TASK TO CARRY OUT
Across the data below, in how many lines does the word "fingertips" appear? Give only the number.

┄┄┄┄┄┄┄┄┄┄

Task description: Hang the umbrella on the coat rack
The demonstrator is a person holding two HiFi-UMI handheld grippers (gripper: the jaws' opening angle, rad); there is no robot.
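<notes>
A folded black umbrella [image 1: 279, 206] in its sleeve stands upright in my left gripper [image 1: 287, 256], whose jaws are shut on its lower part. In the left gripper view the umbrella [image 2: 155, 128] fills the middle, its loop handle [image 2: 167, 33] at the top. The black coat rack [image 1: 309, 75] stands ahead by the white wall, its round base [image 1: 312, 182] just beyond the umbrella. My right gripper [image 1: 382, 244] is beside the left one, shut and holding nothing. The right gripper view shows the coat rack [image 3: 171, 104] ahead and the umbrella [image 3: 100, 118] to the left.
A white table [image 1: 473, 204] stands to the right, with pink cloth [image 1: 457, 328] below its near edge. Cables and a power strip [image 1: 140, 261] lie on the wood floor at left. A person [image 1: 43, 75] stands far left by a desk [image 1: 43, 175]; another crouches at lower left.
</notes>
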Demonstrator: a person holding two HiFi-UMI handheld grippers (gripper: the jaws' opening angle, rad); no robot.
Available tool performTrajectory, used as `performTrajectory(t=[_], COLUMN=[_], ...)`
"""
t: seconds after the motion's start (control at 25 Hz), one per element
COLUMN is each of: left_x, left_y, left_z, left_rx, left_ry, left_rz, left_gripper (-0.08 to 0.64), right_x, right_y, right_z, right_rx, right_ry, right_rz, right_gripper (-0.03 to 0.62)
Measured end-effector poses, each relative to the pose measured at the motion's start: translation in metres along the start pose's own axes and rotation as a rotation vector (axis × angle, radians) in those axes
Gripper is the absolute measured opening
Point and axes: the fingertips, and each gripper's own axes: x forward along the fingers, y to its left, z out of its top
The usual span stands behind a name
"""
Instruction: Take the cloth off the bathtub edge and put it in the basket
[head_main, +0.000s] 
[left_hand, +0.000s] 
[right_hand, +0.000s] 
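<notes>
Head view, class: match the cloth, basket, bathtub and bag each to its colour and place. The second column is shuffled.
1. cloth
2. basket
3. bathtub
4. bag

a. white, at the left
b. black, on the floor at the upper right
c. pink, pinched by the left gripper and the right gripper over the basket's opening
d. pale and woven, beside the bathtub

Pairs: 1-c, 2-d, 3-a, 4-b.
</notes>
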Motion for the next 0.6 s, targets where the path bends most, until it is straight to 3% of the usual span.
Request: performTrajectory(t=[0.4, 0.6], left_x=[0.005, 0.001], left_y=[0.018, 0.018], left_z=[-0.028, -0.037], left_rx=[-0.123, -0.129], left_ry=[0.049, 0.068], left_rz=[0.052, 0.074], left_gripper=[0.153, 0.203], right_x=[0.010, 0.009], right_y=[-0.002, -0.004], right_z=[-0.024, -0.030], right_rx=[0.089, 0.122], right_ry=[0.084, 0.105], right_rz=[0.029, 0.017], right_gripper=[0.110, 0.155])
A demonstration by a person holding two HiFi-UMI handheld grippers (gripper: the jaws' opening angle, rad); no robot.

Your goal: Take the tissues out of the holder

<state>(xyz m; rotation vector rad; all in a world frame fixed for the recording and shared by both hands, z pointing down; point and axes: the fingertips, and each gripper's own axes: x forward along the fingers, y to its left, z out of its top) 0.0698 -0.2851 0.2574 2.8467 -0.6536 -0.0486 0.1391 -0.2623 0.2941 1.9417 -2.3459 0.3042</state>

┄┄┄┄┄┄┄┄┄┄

ANSWER TO THIS TASK
2